If the Enforcement Panel considers that a more serious outcome should be substituted, it will follow the procedure set out in the revised TRA policy which applies to that outcome, including issuing a notice of intention where applicable. Should the Enforcement Panel impose a monetary penalty following an appeal, the awarding organisation will have the opportunity to challenge that decision at the First Tier Tribunal, as with any other monetary penalty.

Although we hope appeals against determinations of non-compliance will be relatively rare it will be important to have a consistent process to manage the appeal, both so the awarding organisation knows what to expect and to support the Enforcement Panel’s work. We think the best way to do this is to have a set of Appeal Rules which will exist as an Annex to the TRA policy. 

We have prepared draft Appeal Rules which we have included with the proposed new policy. We are seeking views on the draft Appeal Rules alongside views on our proposals for appeals generally. We will not necessarily consult if we make amendments to the Appeal Rules in future, and if we decide to consult we might restrict that consultation, for example we might consult with awarding organisations only.

Question 5
Do you agree with our proposals in respect of appeals for determinance of non-compliance? (yes or no)
Please provide comments if you feel the section is unclear, there is information missing or you wish to explain your answer.

Question 6
Do you have any comments on the draft Appeal Rules? (yes or no)
If yes, please provide your comments.

Accepting an Undertaking

An undertaking is a commitment by an awarding organisation to take certain actions to resolve non-compliance, potential non-compliance or a risk or issue. The conditions require an awarding organisation to comply with any undertaking it gives to Ofqual. This section of the revised policy explains our current approach to accepting an undertaking from an awarding organisation.

When we first explained our proposal to include information about undertakings in the TRA policy, in the 2019 consultation, we said that we use undertakings where an awarding organisation has breached or is likely to breach its conditions (as an alternative to a direction). We now think this description is too restrictive and does not reflect our current approach. The wording in the proposed new version of the policy gives 2 examples of other circumstances in which we might accept an undertaking, although this is not an exhaustive list.

Question 7
Is the text of this section clear? (yes or no)
Please provide comments if you feel the section is unclear or there is information missing.

Issuing a rebuke

We explained in the May 2021 decisions document that we had decided to implement our proposal to add issuing a ‘rebuke’ to the non-statutory actions available to us. This section of the revised policy sets out how we intend to operationalise our decision to add the rebuke to the outcomes available to us.

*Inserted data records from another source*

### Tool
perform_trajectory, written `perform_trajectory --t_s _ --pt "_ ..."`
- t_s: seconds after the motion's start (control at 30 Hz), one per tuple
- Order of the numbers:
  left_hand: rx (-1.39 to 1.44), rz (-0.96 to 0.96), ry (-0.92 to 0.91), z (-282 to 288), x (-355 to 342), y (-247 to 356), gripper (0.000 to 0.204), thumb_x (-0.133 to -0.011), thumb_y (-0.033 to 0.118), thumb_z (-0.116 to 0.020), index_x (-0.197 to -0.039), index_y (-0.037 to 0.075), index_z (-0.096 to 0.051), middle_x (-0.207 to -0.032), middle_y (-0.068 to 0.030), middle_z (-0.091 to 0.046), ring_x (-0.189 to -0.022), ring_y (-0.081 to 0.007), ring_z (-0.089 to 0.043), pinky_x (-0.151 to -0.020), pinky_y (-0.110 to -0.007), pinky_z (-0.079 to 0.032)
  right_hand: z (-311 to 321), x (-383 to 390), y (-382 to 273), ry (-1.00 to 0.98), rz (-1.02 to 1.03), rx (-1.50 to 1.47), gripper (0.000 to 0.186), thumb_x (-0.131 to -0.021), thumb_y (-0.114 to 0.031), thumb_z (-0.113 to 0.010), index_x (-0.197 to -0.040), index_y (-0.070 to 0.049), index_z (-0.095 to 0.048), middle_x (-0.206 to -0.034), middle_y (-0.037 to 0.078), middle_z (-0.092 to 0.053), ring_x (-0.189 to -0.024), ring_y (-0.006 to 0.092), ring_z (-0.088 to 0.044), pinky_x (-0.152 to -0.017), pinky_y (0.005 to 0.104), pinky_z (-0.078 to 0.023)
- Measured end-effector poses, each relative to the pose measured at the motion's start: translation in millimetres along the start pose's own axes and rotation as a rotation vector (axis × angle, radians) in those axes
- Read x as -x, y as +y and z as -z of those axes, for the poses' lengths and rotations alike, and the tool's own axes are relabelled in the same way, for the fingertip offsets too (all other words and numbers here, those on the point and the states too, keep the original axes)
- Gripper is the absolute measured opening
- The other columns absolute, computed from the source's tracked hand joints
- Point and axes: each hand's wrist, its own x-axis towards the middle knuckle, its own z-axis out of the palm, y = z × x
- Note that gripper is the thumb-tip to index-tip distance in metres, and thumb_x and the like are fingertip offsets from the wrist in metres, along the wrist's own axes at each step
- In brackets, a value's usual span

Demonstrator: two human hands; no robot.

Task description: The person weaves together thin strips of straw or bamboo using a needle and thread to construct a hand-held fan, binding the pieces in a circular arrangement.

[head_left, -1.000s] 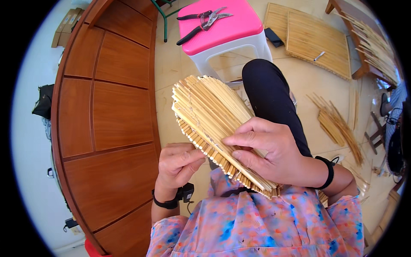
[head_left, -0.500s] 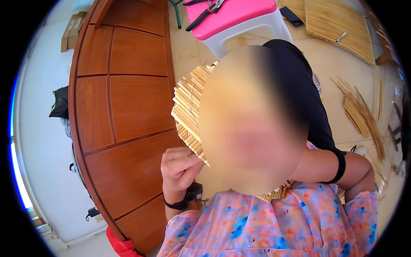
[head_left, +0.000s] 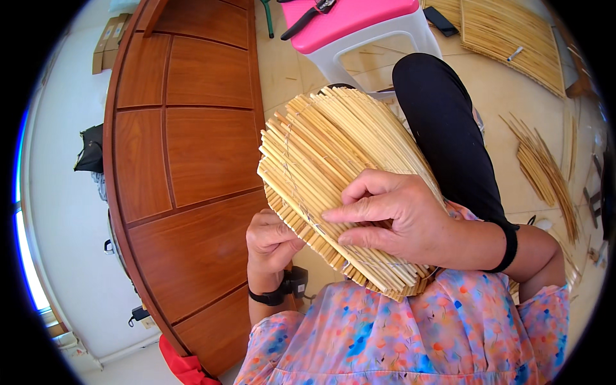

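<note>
The pink stool (head_left: pixel 359 18) stands on tiled floor (head_left: pixel 277 67), brown panelling (head_left: pixel 208 151) to its left, and before it the stick mat (head_left: pixel 350 144) slants lengthwise far-left to near-right, right fingers (head_left: pixel 358 210) narrowly parted atop, left fingers (head_left: pixel 277 235) bent, grip unclear.

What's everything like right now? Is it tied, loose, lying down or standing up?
Stick mat: tied with string
Left hand: curled at mat's edge, fingertips hidden
Right hand: on the mat, thumb and forefinger apart
Stool: standing
Shears: lying on stool, blades out of view
Phone: lying flat
Marker: lying on a panel
Floor sticks: loose
</note>
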Motion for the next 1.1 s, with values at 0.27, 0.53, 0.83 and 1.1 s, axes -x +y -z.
perform_trajectory --t_s 0.27,0.53,0.83,1.1 --pt "0.014 0.018 -0.040 3.2 -0.5 1.0 0.019 -0.073 -0.007 -0.069 -0.091 -0.003 -0.073 -0.083 -0.0164 -0.072 -0.071 -0.0241 -0.070 -0.063 -0.029 -0.052 -3.0 2.0 3.3 0.016 0.021 0.010 0.026 -0.075 -0.009 -0.079 -0.101 -0.007 -0.074 -0.087 0.007 -0.064 -0.069 0.0198 -0.064 -0.060 0.0290 -0.051" --pt "-0.015 0.040 -0.107 7.4 0.0 5.0 0.020 -0.073 -0.007 -0.067 -0.092 -0.006 -0.072 -0.083 -0.0183 -0.072 -0.066 -0.0242 -0.069 -0.062 -0.029 -0.051 -0.9 4.2 1.4 -0.008 0.021 0.037 0.028 -0.075 -0.009 -0.079 -0.102 -0.006 -0.074 -0.089 0.007 -0.063 -0.074 0.0191 -0.064 -0.063 0.0289 -0.051" --pt "-0.021 0.043 -0.218 15.2 -1.5 9.8 0.020 -0.075 -0.005 -0.068 -0.095 -0.006 -0.071 -0.086 -0.0192 -0.072 -0.071 -0.0275 -0.071 -0.065 -0.032 -0.053 -0.6 6.3 1.9 -0.051 -0.016 -0.007 0.035 -0.075 -0.007 -0.080 -0.109 -0.006 -0.073 -0.093 0.004 -0.061 -0.076 0.0127 -0.058 -0.064 0.0238 -0.047" --pt "-0.053 0.043 -0.363 28.9 -12.6 17.3 0.019 -0.078 -0.004 -0.068 -0.097 -0.006 -0.071 -0.083 -0.0183 -0.071 -0.068 -0.0283 -0.070 -0.063 -0.031 -0.052 -2.1 4.1 -0.4 -0.027 -0.023 -0.008 0.026 -0.075 -0.006 -0.077 -0.101 -0.005 -0.073 -0.090 0.007 -0.063 -0.073 0.0185 -0.064 -0.063 0.0283 -0.052"
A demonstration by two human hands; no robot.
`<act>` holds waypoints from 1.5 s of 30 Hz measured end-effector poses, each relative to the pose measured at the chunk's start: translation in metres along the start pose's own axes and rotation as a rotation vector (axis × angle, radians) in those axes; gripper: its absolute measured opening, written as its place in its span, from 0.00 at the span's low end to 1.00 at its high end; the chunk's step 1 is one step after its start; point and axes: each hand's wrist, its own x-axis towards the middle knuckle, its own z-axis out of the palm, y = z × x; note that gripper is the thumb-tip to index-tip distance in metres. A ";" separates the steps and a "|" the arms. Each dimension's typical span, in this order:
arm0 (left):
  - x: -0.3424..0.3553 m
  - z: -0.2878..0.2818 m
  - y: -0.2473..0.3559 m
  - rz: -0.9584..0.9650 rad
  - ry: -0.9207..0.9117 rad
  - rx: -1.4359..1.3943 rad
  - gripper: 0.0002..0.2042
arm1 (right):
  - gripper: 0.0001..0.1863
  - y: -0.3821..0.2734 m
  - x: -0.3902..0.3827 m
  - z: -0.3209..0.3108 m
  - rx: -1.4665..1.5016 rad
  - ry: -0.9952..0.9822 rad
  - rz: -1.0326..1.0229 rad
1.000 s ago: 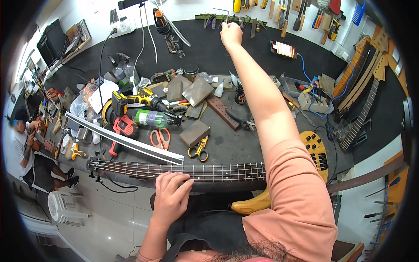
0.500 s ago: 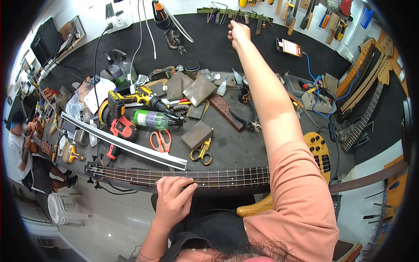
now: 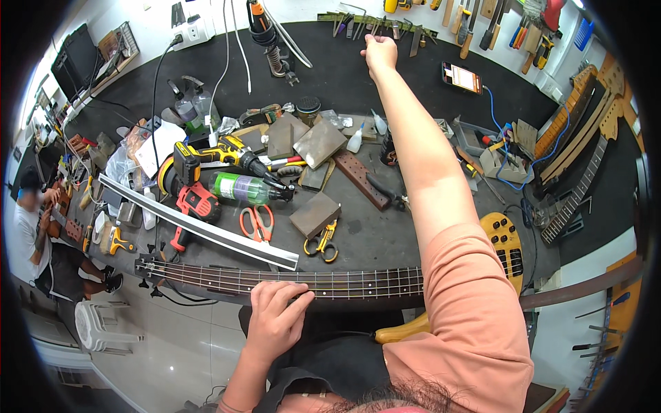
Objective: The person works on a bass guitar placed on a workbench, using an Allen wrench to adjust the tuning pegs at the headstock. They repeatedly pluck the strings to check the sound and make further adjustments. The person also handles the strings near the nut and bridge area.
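Note:
A bass guitar with a yellow wood body (image 3: 497, 230) and a dark fretted neck (image 3: 200, 274) lies crosswise along the bench's near edge. My left hand (image 3: 277, 313) rests on the strings near the middle of the neck, fingers lightly bent and thumb apart. Stretched to the far side, my right hand (image 3: 380, 54) is closed at the green tool strip (image 3: 323, 17), among slim hand tools hanging there. What its fingertips pinch, if anything, is too small to make out. My right arm covers part of the bass where neck meets body.
On the bench lie a white-edged straight bar (image 3: 200, 224), red scissors (image 3: 256, 224), yellow scissors (image 3: 321, 242), a yellow drill (image 3: 227, 153), a green bottle (image 3: 241, 187) and a sanding block (image 3: 315, 215). A phone (image 3: 461, 78) lies at the back. Another person (image 3: 31, 227) sits far left.
The whole view has shifted slightly, so the bench things sit a little further right. My right hand stays at the tool strip, and my left hand remains on the neck.

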 end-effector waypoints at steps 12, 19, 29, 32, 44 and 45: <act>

The rebuke will be available only where we have first made a determination that an awarding organisation has failed to comply with one or more of its Conditions of Recognition and where we consider the incident or occurrence is sufficiently serious that some action should be taken, but not so serious that a monetary penalty should be imposed. Both the determination and the rebuke will reflect a specific set of circumstances that will be included in the reasons for the rebuke. The awarding organisation will be able to make representations in relation to the proposed determination and the proposal to issue a rebuke.  

We expect the range of cases where we will contemplate the use of a rebuke to be broad so we have not given any specific examples of the circumstances in which we anticipate a rebuke is likely to be the most appropriate outcome. In each case, we will record why the circumstances are too serious for a determination of non-compliance and why it is not necessary to consider a monetary penalty.

We anticipate that a rebuke may be issued by any of the senior members of our staff who will determine whether an awarding organisation has breached a condition in a disputed case. 

Appeals – following a rebuke

When we consulted awarding organisations in 2021 about the arrangements we proposed to put in place for using the rebuke, the feedback we received included questions about how an awarding organisation which disagreed with the rebuke could challenge the decision.

We think it is right that an awarding organisation which genuinely disagrees with our decision to issue a rebuke should be able to appeal against that decision. As with a determination of non-compliance, we have considered the relative merits of an internal review and an appeal.

We think the same factors are relevant here as were relevant to our consideration of the most appropriate route for an awarding organisation to challenge a determination of non-compliance. We also consider the balance is the same – we believe an appeal to an Enforcement Panel is the most appropriate mechanism having weighed the relevant considerations.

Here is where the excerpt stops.